分析結果によると、2019年初旬は3種(図表の黄緑部分)の検査項目数が一般的でしたが、2022年に5種(図表の水色部分)、2023年に7種(図表の紫色部分)の検査項目が増えています。直近では7種の検査項目が検査全体の3分の1程度に達しています。分子標的薬およびそのマルチプレックス・コンパニオン診断検査の充実化が寄与していると考えられます。
コンパニオン診断検査の推移
そのほか白書では、年代別のコンパニオン診断検査実施率の推移、遺伝子検査の項目別実施率の推移、遺伝子変異検査組み合わせ別の患者割合推移なども報告しています。また、初回治療レジメン別の患者割合の推移など、どんな患者がどのような抗がん剤治療を行ったかまでを深掘りした調査も行いました。

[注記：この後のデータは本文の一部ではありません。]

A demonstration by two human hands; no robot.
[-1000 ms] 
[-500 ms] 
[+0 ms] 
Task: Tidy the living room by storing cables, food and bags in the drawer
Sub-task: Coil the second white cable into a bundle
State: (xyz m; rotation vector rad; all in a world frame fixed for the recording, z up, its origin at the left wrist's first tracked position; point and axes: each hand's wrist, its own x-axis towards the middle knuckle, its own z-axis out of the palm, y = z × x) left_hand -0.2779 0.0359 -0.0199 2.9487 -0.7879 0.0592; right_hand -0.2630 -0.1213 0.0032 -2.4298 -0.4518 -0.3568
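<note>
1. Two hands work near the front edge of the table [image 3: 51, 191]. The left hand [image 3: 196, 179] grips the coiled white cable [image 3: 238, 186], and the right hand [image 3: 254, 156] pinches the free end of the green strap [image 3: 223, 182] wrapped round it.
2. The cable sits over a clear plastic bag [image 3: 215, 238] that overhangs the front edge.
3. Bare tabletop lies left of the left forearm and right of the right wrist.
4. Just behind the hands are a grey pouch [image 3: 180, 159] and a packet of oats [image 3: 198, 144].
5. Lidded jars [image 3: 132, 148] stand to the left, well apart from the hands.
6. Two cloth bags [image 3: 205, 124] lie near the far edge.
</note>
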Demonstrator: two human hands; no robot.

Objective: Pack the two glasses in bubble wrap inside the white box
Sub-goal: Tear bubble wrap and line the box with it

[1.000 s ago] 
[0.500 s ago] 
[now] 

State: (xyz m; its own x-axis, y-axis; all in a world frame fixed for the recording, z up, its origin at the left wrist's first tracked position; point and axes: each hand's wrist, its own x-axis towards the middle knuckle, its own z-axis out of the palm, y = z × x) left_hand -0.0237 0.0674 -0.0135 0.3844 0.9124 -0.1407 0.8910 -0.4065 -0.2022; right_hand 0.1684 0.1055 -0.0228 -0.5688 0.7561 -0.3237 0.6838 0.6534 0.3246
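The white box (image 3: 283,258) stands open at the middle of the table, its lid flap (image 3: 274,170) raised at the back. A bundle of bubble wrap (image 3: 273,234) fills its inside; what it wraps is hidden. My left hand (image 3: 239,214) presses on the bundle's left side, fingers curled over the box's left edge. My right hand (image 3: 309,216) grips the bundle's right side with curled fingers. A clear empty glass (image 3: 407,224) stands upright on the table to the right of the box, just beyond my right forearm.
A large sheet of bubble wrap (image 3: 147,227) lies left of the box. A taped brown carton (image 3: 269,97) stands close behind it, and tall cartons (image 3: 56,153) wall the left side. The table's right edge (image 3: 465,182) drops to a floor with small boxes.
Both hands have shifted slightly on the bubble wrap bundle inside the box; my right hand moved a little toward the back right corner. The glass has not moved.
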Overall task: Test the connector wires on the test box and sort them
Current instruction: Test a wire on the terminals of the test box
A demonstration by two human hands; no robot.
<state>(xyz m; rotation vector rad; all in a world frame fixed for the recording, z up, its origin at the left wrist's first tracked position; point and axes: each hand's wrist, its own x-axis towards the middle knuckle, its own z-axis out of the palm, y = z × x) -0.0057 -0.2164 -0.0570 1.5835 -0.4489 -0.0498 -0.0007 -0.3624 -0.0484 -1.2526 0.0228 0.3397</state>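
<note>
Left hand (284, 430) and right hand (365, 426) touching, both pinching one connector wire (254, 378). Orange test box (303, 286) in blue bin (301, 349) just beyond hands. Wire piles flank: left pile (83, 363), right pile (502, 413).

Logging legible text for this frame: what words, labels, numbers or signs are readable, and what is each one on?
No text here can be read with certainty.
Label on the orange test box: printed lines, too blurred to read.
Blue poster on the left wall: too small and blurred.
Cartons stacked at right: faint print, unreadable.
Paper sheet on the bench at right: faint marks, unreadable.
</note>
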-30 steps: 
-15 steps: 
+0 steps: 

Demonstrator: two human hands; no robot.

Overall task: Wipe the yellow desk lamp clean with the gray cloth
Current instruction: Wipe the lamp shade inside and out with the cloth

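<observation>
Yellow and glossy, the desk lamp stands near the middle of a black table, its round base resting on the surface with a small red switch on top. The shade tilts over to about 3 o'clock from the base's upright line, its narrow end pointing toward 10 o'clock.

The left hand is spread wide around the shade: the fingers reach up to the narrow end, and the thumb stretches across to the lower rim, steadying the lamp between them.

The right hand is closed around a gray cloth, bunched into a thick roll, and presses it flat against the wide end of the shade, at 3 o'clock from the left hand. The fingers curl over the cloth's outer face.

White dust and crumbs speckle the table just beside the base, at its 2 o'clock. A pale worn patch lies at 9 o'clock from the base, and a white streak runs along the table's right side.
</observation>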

※1:株式会社グローバルヘルスコンサルティング・ジャパン
医師、看護師、薬剤師など医療資格者が在籍する急性期病院の経営コンサルティングファーム。最大1000病院の診療データをベースに、医療と経営の質向上を目指したコンサルティングおよび経営分析システム「病院ダッシュボードχ(カイ)」を提供する。累計クライアント数は700病院超。日本病院会と業務提携して中小出来高病院向け経営分析レポート「JHAstis(ジャスティス)」の執筆・配信を担当する。がん診療拠点病院の約半数が参加する「CQI研究会」の事務局や米メイヨークリニックとの共同研究など国内外の医療機関等との研究事業も精力的に行う。財務省の「財政制度等審議会 財政制度分科会」の政策決定や日本集中治療医学会の政策提言に用いるデータ分析を手がけたほか、「コロナ危機下の医療提供体制と医療機関の経営問題についての研究会」では委員も務めて、今後の医療提供体制に向けて極めて重要なデータ分析を担当した。「アキよしかわの『ポストコロナの時代の病院経営』」(日経メディカル・オンラインで2020~2021年連載)など寄稿のほか、日本放送協会などテレビ、日本経済新聞など新聞、「週刊ダイヤモンド」や「週刊東洋経済」など取材対応多数。主な著書・論文は『医療崩壊の真実』(エムディーエヌコーポレーション)、『日米がん格差』(講談社)、“Geographic variation in surgical outcomes and cost between the United States and Japan” American Journal of Managed Care (2016 Sep;22(9):600-7)、“Taking the leap to make bundled payments work Incentives drive realities in American, Japanese healthcare systems” Medical Group Management Association (2015 Sep; Vol. 1.)、“Cancer in the Time of COVID-19 in Japan: Collateral Damage” Collateral Global (2021)など。
※2:一般社団法人アライアンス・フォー・ラング・キャンサー
非営利活動法人肺がん患者会ワンステップ兼肺がん患者連絡会代表である長谷川一男、元認定非営利活動法人キャンサーネットジャパン事務長である柳澤昭浩、がん情報サイト「オンコロ」設立者である可知 健太が、患者会、アドボケート、情報メディアというそれぞれの立場では実現困難であることを実現するために2021年設立。
※3:DPCデータ
包括支払い方式で入院医療費を請求する「DPC(診療群分類別包括払い)制度」の対象病院が作成を義務付けられているデータ。DPC制度は、従来型の出来高制度と比較して、1日当たりの報酬が決まっているため、過剰な診療の抑制や必要なコスト削減を促すことが期待できる。主に病床数が多く、重症患者を診療する急性期病院の多くが導入している。対象病院は1786病院(2024年6月時点)。